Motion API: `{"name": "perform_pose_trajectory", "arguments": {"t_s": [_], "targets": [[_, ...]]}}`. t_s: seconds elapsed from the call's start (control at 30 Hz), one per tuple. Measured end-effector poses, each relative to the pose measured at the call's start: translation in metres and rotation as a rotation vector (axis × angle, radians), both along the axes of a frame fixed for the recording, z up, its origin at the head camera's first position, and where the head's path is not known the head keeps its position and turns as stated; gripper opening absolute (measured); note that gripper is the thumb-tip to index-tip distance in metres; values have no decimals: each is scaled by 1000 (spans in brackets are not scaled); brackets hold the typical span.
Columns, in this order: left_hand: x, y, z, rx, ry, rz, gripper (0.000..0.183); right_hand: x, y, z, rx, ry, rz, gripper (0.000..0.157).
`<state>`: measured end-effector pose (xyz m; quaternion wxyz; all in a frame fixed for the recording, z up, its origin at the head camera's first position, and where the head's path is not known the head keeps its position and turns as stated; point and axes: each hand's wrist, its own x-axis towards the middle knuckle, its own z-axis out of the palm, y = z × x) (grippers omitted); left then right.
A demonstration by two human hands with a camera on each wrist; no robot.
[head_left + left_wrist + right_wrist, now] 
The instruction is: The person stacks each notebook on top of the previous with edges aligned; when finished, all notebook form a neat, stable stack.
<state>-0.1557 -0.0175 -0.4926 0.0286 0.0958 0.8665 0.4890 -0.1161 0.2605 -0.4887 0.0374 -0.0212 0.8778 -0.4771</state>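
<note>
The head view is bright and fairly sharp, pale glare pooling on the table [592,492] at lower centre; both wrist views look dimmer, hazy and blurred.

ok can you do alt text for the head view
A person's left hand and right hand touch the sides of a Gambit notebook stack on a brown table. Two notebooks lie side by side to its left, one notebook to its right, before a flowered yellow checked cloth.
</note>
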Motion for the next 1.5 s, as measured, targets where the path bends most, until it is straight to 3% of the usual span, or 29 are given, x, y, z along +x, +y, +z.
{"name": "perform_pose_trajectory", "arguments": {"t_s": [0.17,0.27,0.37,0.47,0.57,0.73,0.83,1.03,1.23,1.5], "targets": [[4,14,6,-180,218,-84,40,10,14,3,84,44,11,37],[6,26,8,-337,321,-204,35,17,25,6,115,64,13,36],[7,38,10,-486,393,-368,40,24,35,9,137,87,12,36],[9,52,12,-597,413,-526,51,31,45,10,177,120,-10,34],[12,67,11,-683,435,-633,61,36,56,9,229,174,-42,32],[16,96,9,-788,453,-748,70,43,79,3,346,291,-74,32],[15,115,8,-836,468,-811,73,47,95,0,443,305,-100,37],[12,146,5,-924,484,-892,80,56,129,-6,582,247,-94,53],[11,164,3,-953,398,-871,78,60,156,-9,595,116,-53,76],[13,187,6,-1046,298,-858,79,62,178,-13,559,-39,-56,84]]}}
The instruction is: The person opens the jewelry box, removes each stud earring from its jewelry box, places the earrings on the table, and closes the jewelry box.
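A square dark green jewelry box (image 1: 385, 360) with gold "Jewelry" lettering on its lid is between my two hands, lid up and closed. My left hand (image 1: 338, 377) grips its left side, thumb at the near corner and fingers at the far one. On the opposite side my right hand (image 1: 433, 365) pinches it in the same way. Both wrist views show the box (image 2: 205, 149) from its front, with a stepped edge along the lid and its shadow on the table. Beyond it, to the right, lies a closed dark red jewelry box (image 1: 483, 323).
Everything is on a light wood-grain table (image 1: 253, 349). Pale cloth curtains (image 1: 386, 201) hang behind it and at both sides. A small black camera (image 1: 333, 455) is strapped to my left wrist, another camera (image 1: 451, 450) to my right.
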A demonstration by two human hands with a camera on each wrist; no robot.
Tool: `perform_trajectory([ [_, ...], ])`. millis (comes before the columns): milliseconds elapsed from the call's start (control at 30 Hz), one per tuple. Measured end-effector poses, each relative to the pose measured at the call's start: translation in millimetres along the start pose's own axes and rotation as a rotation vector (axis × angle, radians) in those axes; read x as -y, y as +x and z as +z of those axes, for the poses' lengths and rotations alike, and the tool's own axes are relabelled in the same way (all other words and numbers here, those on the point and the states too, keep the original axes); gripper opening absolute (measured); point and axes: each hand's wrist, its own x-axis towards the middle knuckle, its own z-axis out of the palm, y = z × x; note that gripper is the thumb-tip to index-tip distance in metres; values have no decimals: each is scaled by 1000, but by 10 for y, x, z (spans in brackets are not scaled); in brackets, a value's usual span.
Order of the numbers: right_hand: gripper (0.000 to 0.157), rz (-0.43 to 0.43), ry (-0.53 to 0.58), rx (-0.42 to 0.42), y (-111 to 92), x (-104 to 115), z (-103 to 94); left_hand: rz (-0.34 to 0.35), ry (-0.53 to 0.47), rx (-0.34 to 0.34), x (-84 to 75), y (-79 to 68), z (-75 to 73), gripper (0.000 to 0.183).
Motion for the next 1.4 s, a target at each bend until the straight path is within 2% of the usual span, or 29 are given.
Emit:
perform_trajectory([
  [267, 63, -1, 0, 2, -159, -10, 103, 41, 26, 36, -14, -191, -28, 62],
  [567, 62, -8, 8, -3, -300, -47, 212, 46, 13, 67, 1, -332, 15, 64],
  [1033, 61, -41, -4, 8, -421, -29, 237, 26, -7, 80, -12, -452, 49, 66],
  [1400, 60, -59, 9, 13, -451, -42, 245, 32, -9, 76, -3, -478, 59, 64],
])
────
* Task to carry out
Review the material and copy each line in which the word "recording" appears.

* Solution to this exercise
Motion API: `{"name": "perform_pose_trajectory", "arguments": {"t_s": [_], "targets": [[_, ...]]}}`. t_s: seconds elapsed from the call's start (control at 30 Hz), one per tuple. Measured end-effector poses, each relative to the pose measured at the call's start: translation in metres and rotation as a rotation vector (axis × angle, radians), both along the axes of a frame fixed for the recording, z up, its origin at the head camera's first position, and where the head's path is not known the head keeps its position and turns as stated; gripper opening absolute (measured); note that gripper is the thumb-tip to index-tip distance in metres; values have no decimals: each is scaled by 1000 (spans in brackets are not scaled); brackets hold the typical span.
`<state>`: measured end-effector pose (xyz m; quaternion wxyz; all in a frame fixed for the recording, z up, its origin at the head camera's first position, and where the head's path is not known the head keeps its position and turns as stated; point and axes: each hand's wrist, its own x-axis towards the middle knuckle, its own z-axis out of the palm, y = z × x) (grippers omitted); left then right.

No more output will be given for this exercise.